RAW DATA:
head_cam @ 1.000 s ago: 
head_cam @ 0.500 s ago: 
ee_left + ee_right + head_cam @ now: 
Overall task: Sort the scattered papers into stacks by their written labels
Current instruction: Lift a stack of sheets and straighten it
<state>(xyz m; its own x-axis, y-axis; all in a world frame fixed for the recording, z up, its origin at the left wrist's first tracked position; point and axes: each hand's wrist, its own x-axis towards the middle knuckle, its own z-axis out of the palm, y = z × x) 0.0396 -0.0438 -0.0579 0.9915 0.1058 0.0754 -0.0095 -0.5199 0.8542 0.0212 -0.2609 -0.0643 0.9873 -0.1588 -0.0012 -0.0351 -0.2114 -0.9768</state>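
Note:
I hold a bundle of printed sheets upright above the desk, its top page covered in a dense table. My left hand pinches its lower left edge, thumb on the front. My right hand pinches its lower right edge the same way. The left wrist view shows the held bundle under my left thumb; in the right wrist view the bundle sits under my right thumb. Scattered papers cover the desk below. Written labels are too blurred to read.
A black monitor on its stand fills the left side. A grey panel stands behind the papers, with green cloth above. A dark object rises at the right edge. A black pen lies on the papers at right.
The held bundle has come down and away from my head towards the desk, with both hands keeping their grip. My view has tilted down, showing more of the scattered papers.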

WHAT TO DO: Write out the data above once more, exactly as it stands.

RESULT:
head_cam @ 1.000 s ago: 
head_cam @ 0.500 s ago: 
ee_left + ee_right + head_cam @ now: 
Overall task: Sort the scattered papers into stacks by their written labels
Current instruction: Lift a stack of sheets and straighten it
<state>(xyz m; its own x-axis, y-axis; all in a world frame fixed for the recording, z up, its origin at the left wrist's first tracked position; point and axes: each hand's wrist, its own x-axis towards the middle knuckle, its own z-axis out of the palm, y = z × x) 0.0396 -0.0438 -0.0579 0.9915 0.1058 0.0754 -0.0095 -0.5199 0.8542 0.0212 -0.2609 -0.0643 0.9873 -0.1588 -0.0012 -0.0351 -0.2114 -0.9768</state>
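Note:
I hold a bundle of printed sheets upright above the desk, its top page covered in a dense table. My left hand pinches its lower left edge, thumb on the front. My right hand pinches its lower right edge the same way. The left wrist view shows the held bundle under my left thumb; in the right wrist view the bundle sits under my right thumb. Scattered papers cover the desk below. Written labels are too blurred to read.
A black monitor on its stand fills the left side. A grey panel stands behind the papers, with green cloth above. A dark object rises at the right edge. A black pen lies on the papers at right.
The held bundle has come down and away from my head towards the desk, with both hands keeping their grip. My view has tilted down, showing more of the scattered papers.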

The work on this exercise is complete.